Source records:
_____
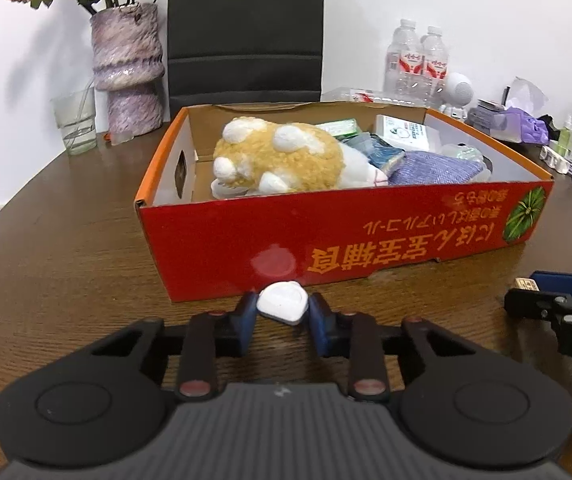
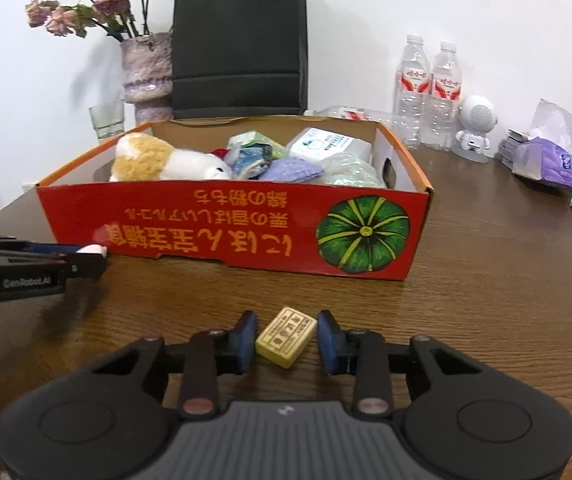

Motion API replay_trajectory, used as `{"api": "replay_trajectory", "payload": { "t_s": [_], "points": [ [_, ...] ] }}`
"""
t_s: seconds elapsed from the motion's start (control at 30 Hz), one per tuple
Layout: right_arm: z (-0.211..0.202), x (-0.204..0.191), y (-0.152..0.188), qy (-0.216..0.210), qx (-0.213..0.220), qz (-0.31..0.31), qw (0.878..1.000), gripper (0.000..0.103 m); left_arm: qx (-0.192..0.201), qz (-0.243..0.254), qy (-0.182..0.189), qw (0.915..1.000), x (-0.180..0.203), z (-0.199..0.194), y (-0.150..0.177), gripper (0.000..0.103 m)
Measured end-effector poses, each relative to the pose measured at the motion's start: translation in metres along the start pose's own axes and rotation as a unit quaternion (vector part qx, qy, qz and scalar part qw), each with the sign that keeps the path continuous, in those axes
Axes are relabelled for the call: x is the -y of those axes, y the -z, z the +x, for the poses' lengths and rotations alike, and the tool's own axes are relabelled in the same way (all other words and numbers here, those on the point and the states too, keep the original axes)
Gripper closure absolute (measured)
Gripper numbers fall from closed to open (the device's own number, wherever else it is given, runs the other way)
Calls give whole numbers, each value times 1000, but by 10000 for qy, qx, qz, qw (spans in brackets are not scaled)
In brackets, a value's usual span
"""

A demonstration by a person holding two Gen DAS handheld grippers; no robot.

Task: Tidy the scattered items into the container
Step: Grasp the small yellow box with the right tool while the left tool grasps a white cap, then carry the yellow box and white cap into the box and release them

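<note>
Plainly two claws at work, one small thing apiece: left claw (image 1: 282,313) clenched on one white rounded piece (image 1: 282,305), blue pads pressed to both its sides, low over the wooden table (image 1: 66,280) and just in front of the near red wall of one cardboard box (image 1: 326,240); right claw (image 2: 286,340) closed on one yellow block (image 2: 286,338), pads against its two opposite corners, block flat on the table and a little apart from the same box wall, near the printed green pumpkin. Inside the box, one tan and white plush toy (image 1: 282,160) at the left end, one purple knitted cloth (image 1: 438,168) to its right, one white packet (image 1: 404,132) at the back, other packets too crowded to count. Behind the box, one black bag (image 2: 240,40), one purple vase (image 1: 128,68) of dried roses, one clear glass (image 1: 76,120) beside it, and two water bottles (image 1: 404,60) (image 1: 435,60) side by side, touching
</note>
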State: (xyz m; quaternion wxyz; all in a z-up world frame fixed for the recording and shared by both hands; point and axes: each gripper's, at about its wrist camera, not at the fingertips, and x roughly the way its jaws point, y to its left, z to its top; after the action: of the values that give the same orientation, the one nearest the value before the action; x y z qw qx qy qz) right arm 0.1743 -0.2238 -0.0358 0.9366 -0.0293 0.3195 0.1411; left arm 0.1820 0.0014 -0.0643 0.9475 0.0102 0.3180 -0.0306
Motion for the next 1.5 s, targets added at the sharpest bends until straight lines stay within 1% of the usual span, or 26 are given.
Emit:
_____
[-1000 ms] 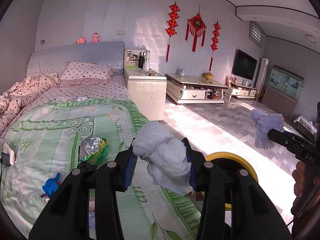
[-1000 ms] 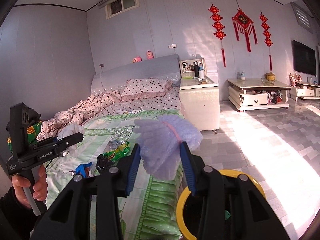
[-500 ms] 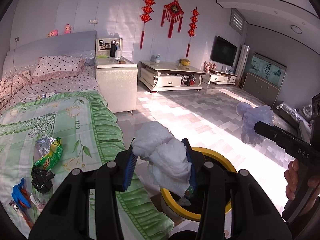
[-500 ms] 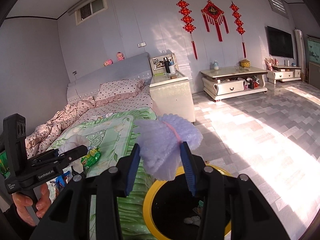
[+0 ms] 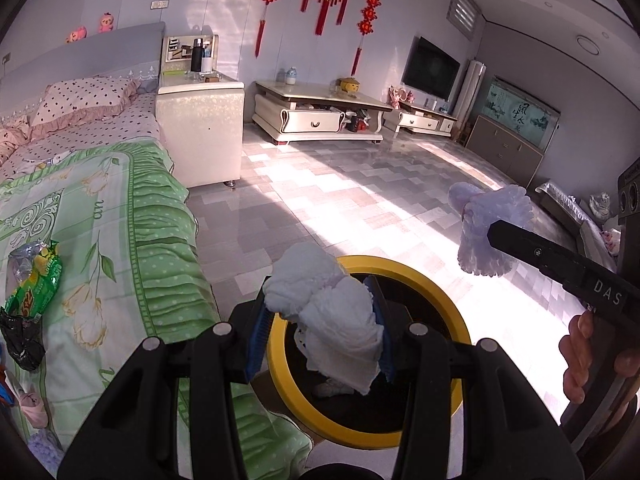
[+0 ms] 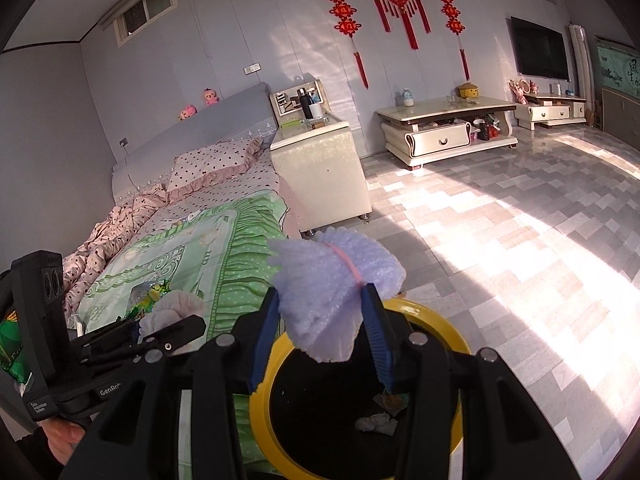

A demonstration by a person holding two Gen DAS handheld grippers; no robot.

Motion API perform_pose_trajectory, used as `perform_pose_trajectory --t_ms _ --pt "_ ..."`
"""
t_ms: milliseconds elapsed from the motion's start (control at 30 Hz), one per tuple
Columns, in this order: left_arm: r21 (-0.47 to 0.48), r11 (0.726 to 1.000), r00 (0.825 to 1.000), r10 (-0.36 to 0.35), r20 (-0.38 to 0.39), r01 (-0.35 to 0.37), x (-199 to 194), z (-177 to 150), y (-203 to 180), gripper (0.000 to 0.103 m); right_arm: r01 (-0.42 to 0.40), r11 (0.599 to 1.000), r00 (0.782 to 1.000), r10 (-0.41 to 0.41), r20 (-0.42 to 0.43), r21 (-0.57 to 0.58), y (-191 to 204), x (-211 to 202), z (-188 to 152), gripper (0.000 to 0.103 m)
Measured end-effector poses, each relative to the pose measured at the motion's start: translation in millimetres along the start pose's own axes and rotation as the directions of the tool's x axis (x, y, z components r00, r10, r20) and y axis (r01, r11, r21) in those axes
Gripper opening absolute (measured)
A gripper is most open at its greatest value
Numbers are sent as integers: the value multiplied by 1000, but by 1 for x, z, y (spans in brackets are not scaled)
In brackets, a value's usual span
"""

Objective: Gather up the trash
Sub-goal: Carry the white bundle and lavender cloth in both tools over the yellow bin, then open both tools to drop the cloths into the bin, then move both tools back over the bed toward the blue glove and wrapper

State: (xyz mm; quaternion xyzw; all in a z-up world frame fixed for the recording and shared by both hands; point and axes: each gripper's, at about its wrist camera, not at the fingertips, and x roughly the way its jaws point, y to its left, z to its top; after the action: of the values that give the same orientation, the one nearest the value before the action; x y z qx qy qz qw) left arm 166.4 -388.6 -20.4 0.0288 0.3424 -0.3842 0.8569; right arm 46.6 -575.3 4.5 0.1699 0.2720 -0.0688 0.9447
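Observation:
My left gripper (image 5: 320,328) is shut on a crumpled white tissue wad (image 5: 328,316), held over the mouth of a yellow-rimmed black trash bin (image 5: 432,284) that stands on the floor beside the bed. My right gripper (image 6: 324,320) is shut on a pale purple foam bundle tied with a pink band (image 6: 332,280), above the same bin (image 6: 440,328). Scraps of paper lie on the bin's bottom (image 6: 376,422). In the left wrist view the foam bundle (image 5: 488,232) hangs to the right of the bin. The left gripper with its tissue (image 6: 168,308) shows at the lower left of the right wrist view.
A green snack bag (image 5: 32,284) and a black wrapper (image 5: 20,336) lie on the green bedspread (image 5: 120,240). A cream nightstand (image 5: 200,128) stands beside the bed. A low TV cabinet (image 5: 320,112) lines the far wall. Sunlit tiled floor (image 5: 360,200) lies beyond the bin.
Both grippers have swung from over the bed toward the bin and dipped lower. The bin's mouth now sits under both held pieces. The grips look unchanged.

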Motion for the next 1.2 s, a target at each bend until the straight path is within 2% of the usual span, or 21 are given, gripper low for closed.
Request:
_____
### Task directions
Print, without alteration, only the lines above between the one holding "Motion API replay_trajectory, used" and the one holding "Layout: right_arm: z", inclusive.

### Answer to this exercise
Motion API replay_trajectory, used as `{"api": "replay_trajectory", "payload": { "t_s": [_], "points": [ [_, ...] ] }}`
"""
t_s: seconds elapsed from the motion's start (control at 30 Hz), one per tuple
Layout: right_arm: z (-0.211..0.202), x (-0.204..0.191), y (-0.152..0.188), qy (-0.216..0.210), qx (-0.213..0.220), qz (-0.31..0.31), qw (0.878..1.000), gripper (0.000..0.103 m); left_arm: qx (-0.192..0.201), qz (-0.243..0.254), qy (-0.182..0.189), qw (0.915..1.000), x (-0.180..0.203), z (-0.199..0.194), y (-0.150..0.177), gripper (0.000..0.103 m)

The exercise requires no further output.